This morning when I got to work, I read a blog that really reminded me of me. Mantramine posted some incredible things. She talked about how she had already walked away from her husband in her heart and how she was excited to no longer have him, or more likely, this problem of drug addiction in her life.
This affected me so much, I cannot even put it into words. I withdrew from my husband as well. Strange, I was going to write "she was excited to give up on him." The words give up are not what I meant at all, at least not in the sense they are usually meant. I meant it in the way that I change it to. But when I read that giving up, what I myself wrote, I realized how accurate that was in my own life.
When I first came to grips with the fact that Chris was addicted to crack cocaine, not only did I feel relief but I felt that we could work through it now. Now that the truth was out. But as I delved further into how deep his lies had taken us and as I realized how seriously in trouble we were in on so many levels, it seemed impossible.
And soon, I didn't want it in my life. I didn't want him in my life. I, in essence, gave up. And I don't think it was because I was weak. I don't think it was because I didn't love him anymore. It was because he had caused too much damage. We had lost so much money, so much respect, so much freedom, and the worst thing to me was trust. I simply did not think I could get it back. And honestly, I didn't care. I didn't want to. I was excited to let go and be done with the entire situation.

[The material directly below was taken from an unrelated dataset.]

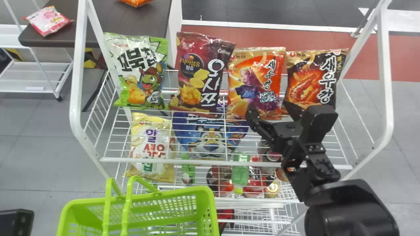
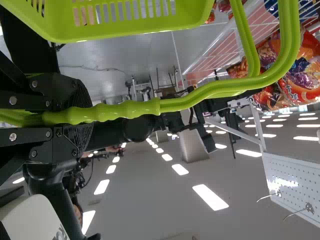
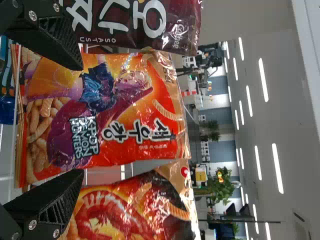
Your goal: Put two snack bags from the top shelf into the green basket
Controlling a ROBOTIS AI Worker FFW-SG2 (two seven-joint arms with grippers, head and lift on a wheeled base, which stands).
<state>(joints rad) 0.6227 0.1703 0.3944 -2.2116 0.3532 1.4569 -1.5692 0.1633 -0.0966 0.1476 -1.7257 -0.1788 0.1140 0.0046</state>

Perhaps that was because I now knew I could make it on my own. Perhaps it was because if I had to go live with my parents no one could blame me. Perhaps it was because I knew that M would be there for me if I left Chris (when in all actuality M had no plans to be with me). But I had walked away from him in my heart.
When I finally decided to walk back, it was so hard. I still am not fully there. Like Mantramine said, "detached" if she goes back. And it is not only hard to go back, but it is hard to be detached to begin with. It's hard all around.
So I am back. I am back in my heart. I care. I do. And I am giving this a fighting chance. The detachment is different. It is so hard not to wonder if he has used again, why he is gone so long, why he is not answering his phone - so many things. But it's one step at a time for me, one day at a time. I hope one day I can be fully there, not always guarding my heart.
Detachment is different than what I mean there, I believe. But it is hard nonetheless. Each day is difficult, sometimes increasingly so. But if I really want it, I can do it.